EXERCISE DETAILS: What do the lines say from the start of the entries through the one containing "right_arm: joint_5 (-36"? Repeat them exactly.

SUPPLIED RECORDS:
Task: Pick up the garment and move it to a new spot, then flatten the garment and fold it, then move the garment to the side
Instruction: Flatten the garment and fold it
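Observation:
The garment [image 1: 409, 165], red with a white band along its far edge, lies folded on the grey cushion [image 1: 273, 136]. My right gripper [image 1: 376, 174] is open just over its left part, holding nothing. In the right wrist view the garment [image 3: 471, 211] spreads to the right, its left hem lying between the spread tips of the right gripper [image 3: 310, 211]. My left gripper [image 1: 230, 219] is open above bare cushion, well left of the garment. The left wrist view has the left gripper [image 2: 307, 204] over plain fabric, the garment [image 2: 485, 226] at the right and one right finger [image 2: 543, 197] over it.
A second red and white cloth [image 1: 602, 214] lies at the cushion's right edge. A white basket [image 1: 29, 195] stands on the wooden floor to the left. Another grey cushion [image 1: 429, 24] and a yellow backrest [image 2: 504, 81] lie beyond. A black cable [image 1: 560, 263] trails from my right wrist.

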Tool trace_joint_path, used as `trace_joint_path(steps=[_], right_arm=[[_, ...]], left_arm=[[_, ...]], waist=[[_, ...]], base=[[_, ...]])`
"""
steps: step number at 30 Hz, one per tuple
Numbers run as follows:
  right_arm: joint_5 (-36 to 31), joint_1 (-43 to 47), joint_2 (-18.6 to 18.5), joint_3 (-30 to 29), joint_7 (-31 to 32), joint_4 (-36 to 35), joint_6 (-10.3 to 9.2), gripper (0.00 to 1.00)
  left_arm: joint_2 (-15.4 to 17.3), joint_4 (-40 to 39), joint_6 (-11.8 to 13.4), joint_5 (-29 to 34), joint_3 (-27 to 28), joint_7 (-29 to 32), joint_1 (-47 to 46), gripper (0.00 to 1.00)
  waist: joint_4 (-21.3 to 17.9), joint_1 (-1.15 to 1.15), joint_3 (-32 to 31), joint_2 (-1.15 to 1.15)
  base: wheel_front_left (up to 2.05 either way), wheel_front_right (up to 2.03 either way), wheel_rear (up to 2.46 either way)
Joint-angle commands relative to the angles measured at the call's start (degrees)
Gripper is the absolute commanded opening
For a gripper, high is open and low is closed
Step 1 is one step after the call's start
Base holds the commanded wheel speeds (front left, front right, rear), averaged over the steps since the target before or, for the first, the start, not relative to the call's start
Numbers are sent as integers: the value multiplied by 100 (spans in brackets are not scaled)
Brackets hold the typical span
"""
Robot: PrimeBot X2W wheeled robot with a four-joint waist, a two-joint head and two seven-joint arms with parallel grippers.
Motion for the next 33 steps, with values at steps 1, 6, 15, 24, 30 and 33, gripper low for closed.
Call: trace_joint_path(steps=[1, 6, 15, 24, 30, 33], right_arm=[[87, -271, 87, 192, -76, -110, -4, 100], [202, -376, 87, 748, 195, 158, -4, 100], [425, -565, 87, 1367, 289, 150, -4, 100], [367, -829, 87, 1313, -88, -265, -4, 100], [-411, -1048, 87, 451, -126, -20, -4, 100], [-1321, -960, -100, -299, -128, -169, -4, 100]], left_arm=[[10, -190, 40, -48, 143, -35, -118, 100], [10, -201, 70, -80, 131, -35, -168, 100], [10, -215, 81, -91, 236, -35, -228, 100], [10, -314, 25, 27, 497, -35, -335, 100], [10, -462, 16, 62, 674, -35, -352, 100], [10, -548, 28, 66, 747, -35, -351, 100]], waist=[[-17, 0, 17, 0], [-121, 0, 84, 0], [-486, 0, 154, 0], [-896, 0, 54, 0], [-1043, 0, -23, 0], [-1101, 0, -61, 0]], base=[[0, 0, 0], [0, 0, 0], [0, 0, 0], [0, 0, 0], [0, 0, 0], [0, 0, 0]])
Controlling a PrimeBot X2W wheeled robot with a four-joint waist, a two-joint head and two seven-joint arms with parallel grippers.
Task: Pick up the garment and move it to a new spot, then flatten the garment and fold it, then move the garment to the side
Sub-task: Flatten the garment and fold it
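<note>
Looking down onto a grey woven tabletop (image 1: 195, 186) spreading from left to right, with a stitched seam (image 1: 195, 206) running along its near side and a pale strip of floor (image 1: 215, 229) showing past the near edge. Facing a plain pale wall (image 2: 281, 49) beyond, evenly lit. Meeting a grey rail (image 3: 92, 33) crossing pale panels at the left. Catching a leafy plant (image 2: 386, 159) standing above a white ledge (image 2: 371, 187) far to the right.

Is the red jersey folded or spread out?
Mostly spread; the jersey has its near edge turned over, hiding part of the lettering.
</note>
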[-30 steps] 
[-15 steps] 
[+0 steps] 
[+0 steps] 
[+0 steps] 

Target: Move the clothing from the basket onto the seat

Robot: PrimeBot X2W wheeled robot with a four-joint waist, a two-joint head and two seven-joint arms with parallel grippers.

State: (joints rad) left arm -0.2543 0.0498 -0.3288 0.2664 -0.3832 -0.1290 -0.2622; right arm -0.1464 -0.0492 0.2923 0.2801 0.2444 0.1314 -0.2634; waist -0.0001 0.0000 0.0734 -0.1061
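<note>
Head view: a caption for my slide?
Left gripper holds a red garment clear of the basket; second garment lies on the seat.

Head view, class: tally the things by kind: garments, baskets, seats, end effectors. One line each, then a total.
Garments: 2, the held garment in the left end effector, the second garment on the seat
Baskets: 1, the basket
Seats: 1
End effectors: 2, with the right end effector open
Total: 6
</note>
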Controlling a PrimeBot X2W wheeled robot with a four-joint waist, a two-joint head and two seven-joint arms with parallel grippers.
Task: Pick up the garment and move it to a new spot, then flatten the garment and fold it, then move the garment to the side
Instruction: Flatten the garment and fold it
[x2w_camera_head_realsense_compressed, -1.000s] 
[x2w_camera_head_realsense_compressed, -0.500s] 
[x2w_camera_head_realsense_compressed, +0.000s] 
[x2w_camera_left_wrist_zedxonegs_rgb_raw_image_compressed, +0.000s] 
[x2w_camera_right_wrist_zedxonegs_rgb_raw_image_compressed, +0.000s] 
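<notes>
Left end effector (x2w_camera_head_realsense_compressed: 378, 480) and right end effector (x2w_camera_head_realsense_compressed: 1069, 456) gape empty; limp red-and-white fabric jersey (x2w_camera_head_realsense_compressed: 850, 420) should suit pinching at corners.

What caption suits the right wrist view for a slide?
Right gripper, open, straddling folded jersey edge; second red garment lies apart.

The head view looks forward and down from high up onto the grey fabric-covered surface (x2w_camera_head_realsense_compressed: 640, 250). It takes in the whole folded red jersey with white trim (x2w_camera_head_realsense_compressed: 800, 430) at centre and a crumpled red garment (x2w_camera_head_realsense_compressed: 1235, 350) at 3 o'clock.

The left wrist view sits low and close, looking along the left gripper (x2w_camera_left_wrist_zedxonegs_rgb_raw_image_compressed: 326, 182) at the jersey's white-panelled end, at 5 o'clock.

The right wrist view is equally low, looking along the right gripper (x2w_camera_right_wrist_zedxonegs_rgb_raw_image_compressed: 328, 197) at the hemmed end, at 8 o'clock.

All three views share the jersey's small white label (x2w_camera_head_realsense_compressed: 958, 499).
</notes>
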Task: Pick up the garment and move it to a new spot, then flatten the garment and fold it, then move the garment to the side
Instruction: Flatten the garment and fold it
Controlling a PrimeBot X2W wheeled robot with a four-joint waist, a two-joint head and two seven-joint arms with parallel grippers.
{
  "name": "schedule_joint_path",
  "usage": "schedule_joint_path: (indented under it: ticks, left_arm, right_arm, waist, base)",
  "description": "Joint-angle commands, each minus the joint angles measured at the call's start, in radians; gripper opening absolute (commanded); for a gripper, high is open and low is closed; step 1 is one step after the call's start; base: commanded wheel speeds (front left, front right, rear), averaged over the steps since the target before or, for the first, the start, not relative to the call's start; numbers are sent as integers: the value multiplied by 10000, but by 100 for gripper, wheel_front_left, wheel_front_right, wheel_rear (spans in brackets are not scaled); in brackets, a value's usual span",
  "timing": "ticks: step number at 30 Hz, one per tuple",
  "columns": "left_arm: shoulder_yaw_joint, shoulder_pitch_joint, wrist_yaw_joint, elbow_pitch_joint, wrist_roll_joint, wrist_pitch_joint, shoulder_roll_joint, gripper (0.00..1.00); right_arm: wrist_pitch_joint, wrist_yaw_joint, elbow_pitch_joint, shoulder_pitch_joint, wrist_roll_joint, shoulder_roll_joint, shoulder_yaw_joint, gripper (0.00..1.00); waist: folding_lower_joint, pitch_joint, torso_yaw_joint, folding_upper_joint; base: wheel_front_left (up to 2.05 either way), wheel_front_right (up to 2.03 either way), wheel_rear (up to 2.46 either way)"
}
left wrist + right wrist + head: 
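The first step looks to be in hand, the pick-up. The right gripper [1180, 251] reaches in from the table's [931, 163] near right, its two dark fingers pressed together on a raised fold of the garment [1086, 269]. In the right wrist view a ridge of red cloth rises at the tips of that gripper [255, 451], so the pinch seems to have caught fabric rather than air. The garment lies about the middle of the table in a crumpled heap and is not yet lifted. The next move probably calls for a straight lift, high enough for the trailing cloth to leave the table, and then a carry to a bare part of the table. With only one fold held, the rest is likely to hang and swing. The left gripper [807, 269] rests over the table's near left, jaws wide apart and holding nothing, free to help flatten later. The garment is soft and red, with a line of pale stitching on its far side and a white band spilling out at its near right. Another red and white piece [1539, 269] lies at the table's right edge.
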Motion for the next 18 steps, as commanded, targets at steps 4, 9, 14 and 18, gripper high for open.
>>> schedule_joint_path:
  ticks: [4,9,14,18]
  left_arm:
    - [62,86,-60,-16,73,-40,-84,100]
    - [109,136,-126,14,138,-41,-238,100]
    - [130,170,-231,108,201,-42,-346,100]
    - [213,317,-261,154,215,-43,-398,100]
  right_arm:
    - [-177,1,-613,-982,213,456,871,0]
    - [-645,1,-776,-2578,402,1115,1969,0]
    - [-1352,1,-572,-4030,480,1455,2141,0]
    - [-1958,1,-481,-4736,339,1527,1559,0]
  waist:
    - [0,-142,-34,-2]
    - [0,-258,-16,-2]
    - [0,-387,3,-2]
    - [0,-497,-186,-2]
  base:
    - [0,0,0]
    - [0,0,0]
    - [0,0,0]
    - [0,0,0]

YOUR RESPONSE:
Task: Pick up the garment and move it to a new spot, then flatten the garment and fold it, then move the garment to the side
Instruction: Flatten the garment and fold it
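Observation:
The garment [image 1: 409, 165], red with a white band along its far edge, lies folded on the grey cushion [image 1: 273, 136]. My right gripper [image 1: 376, 174] is open just over its left part, holding nothing. In the right wrist view the garment [image 3: 471, 211] spreads to the right, its left hem lying between the spread tips of the right gripper [image 3: 310, 211]. My left gripper [image 1: 230, 219] is open above bare cushion, well left of the garment. The left wrist view has the left gripper [image 2: 307, 204] over plain fabric, the garment [image 2: 485, 226] at the right and one right finger [image 2: 543, 197] over it.
A second red and white cloth [image 1: 602, 214] lies at the cushion's right edge. A white basket [image 1: 29, 195] stands on the wooden floor to the left. Another grey cushion [image 1: 429, 24] and a yellow backrest [image 2: 504, 81] lie beyond. A black cable [image 1: 560, 263] trails from my right wrist.
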
Tool trace_joint_path, used as `trace_joint_path(steps=[_], right_arm=[[_, ...]], left_arm=[[_, ...]], waist=[[_, ...]], base=[[_, ...]])`
"""
steps: step number at 30 Hz, one per tuple
Numbers run as follows:
  right_arm: joint_5 (-36 to 31), joint_1 (-43 to 47), joint_2 (-18.6 to 18.5), joint_3 (-30 to 29), joint_7 (-31 to 32), joint_4 (-36 to 35), joint_6 (-10.3 to 9.2), gripper (0.00 to 1.00)

With that, the exercise is done.